**** Entries shown ****
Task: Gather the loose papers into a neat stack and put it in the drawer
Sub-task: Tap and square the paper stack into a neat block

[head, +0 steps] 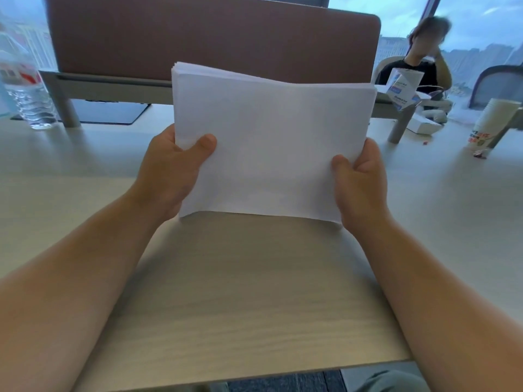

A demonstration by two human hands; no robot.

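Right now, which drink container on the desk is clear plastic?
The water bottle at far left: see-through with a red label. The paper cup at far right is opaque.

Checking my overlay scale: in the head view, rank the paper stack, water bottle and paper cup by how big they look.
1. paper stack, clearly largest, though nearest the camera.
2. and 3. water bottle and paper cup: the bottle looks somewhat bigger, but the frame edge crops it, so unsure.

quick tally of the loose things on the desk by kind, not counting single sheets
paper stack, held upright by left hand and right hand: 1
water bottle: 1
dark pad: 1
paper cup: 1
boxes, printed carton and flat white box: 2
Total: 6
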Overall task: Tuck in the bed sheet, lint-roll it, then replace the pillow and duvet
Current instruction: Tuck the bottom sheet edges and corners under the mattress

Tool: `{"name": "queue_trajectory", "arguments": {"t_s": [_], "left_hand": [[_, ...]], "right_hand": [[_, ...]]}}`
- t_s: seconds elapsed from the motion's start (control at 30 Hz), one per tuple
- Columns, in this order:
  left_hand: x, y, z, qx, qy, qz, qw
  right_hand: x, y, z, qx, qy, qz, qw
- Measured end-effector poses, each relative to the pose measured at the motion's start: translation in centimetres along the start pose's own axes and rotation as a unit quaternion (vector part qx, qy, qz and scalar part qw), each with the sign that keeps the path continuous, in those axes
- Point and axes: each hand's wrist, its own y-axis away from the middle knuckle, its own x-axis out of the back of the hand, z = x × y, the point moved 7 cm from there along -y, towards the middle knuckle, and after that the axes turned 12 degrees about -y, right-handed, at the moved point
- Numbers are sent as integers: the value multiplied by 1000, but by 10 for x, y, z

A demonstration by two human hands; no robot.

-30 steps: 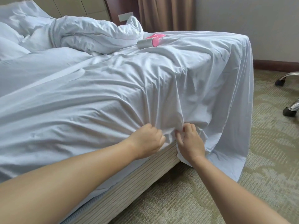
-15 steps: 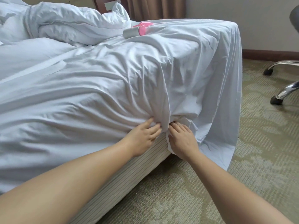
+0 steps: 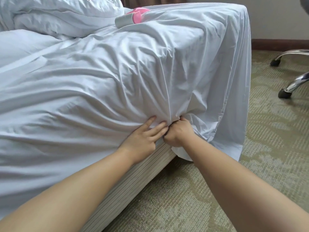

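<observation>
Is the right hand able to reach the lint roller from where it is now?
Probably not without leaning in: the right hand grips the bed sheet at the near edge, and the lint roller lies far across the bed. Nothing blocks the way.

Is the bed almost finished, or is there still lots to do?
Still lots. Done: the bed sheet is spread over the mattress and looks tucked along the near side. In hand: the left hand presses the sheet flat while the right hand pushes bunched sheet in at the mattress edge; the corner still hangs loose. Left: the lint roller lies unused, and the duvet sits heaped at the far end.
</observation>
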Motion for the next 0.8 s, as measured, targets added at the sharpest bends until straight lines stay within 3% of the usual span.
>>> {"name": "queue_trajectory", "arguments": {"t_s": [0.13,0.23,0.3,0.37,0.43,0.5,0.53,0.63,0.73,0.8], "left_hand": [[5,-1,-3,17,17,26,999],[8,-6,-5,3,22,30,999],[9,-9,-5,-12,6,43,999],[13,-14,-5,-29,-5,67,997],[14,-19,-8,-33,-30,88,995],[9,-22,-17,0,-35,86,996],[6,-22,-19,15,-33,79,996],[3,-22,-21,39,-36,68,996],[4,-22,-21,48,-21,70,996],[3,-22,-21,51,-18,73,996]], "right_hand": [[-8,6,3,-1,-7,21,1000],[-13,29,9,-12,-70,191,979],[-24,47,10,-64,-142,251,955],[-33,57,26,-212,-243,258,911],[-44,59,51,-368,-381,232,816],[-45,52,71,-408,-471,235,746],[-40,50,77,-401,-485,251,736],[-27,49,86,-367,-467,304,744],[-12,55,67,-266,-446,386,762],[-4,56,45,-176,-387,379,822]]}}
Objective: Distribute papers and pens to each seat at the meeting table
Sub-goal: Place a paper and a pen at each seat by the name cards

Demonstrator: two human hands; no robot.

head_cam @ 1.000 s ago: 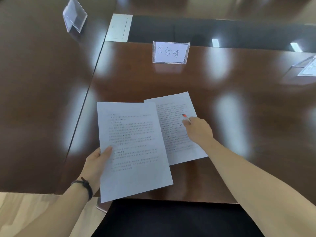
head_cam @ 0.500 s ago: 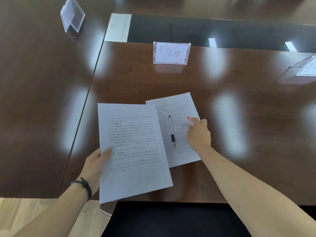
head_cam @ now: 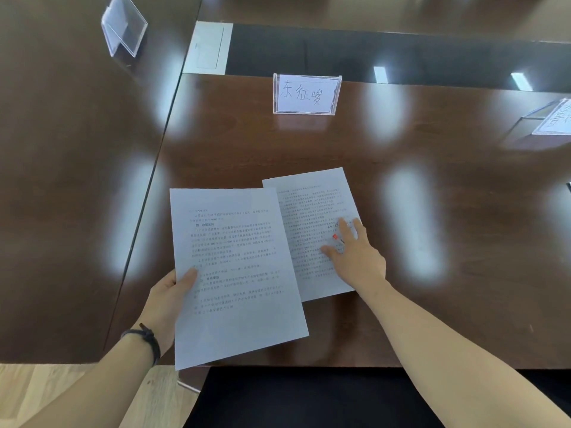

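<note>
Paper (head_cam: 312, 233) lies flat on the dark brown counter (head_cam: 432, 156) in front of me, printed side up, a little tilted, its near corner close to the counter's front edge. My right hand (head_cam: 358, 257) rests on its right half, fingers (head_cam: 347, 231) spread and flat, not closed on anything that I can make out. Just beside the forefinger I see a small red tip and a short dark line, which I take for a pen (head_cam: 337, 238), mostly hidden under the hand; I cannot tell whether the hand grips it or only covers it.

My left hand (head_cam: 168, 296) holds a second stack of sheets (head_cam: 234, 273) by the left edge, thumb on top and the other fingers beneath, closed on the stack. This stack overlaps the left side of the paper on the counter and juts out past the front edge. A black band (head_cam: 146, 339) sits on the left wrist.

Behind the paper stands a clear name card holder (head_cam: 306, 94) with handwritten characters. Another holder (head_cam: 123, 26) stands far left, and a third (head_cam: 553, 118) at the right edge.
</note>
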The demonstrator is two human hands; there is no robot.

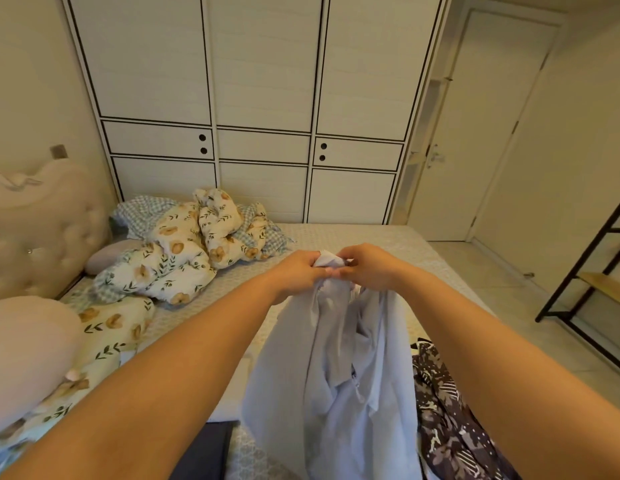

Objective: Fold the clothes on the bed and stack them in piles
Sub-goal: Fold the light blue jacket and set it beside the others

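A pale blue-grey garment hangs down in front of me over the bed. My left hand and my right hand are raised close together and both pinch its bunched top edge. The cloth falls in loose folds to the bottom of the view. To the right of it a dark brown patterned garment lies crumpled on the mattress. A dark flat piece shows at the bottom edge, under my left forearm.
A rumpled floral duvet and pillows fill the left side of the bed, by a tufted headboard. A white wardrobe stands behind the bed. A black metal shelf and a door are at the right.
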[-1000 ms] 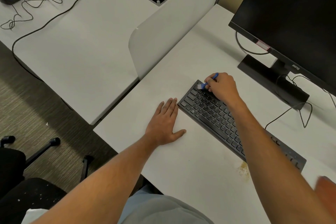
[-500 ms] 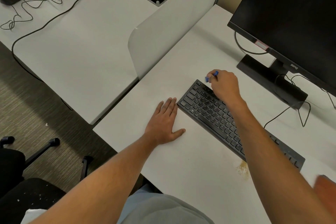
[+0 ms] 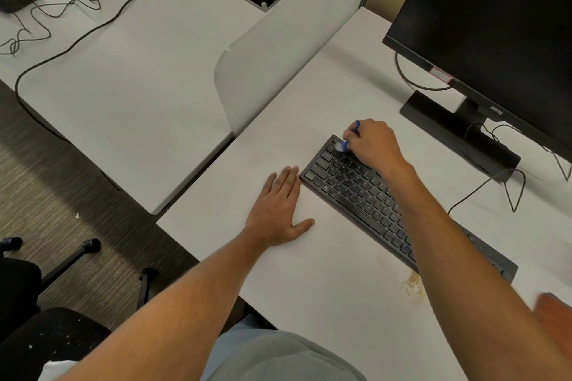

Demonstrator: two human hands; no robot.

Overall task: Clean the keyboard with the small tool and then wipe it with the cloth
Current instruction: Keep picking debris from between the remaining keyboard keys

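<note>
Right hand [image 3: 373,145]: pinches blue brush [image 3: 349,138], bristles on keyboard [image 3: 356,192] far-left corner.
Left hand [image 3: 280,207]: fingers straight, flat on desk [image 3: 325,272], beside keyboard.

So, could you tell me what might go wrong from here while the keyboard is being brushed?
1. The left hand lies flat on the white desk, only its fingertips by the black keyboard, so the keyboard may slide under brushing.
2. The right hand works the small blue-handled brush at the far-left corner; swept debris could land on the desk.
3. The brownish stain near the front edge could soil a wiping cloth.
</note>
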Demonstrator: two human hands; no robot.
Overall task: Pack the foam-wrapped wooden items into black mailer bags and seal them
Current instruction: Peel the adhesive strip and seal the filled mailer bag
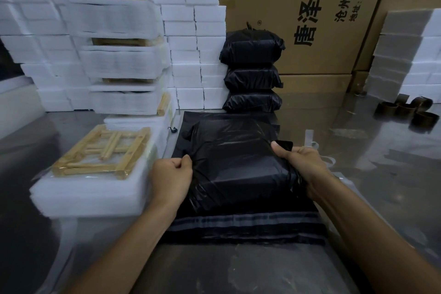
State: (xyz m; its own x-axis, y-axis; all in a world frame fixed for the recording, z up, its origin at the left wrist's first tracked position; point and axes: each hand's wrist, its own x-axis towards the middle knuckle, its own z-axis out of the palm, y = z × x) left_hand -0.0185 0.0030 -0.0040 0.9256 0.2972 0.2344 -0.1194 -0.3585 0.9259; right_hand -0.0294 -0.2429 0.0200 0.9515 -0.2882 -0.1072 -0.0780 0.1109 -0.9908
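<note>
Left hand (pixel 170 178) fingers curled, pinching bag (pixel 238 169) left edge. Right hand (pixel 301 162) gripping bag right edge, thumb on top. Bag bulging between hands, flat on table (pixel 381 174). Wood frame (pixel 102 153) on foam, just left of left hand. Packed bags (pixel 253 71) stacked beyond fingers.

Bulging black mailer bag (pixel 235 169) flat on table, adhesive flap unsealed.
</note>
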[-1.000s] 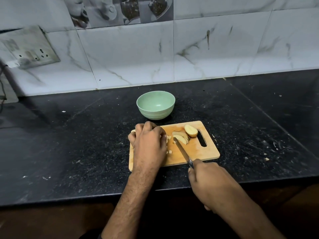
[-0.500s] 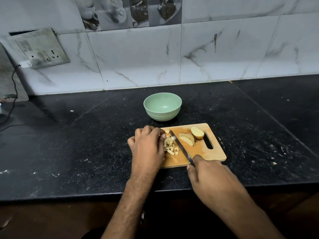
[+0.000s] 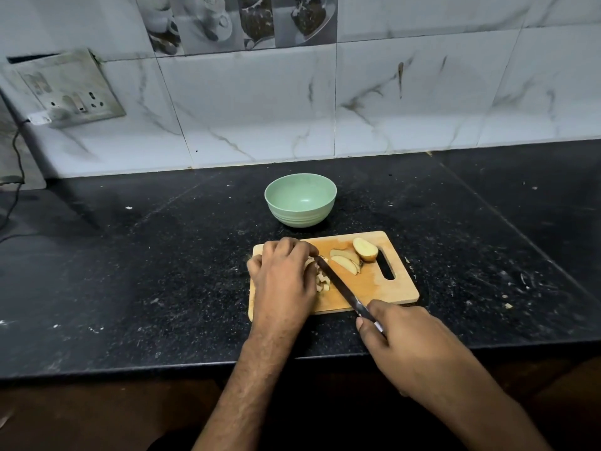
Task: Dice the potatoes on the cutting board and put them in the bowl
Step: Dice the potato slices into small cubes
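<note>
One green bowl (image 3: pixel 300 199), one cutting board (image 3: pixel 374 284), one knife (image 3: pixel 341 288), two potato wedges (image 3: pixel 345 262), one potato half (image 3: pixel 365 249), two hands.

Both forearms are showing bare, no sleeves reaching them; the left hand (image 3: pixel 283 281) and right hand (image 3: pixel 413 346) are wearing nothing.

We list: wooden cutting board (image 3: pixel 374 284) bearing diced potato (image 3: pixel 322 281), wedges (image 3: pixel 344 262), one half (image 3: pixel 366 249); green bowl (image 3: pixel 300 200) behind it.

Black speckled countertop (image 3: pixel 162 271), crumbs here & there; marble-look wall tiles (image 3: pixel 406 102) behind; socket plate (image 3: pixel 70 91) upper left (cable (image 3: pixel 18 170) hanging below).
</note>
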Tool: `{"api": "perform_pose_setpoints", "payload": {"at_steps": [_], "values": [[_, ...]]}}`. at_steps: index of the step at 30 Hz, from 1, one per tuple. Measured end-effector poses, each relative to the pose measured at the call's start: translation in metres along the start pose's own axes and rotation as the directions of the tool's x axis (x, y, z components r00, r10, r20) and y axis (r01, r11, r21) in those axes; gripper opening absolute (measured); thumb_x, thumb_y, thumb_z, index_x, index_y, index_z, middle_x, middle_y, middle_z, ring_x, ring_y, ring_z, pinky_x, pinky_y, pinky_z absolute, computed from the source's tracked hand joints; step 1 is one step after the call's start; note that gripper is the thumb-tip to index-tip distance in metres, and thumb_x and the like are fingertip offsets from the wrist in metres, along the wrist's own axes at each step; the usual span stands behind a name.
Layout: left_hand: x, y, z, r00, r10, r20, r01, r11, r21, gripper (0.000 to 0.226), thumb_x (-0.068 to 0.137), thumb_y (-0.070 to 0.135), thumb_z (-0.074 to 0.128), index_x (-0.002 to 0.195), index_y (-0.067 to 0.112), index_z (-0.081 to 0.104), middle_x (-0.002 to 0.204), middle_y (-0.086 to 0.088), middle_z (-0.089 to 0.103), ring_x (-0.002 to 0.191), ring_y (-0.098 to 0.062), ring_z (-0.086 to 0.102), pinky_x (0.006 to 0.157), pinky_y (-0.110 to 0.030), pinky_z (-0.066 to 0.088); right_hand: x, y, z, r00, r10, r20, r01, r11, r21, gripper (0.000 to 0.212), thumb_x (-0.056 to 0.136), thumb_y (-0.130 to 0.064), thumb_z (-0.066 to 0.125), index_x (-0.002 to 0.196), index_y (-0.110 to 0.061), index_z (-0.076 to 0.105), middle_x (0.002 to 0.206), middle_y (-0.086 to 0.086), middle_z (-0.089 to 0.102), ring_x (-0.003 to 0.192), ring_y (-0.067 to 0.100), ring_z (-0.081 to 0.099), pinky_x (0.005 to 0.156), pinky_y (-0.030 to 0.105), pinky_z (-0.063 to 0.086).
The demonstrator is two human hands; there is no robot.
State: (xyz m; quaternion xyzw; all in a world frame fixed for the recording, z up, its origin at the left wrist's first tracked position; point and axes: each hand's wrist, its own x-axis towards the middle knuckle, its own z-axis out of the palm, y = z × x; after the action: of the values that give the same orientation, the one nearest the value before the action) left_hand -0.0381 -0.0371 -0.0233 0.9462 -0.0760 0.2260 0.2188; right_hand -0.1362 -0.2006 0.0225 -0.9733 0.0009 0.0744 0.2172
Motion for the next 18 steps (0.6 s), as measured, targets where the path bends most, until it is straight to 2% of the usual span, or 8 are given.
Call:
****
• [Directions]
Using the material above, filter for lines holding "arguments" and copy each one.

• [Output of the task]
Tool: `{"name": "queue_trajectory", "arguments": {"t_s": [_], "left_hand": [[_, ...]], "right_hand": [[_, ...]]}}`
>>> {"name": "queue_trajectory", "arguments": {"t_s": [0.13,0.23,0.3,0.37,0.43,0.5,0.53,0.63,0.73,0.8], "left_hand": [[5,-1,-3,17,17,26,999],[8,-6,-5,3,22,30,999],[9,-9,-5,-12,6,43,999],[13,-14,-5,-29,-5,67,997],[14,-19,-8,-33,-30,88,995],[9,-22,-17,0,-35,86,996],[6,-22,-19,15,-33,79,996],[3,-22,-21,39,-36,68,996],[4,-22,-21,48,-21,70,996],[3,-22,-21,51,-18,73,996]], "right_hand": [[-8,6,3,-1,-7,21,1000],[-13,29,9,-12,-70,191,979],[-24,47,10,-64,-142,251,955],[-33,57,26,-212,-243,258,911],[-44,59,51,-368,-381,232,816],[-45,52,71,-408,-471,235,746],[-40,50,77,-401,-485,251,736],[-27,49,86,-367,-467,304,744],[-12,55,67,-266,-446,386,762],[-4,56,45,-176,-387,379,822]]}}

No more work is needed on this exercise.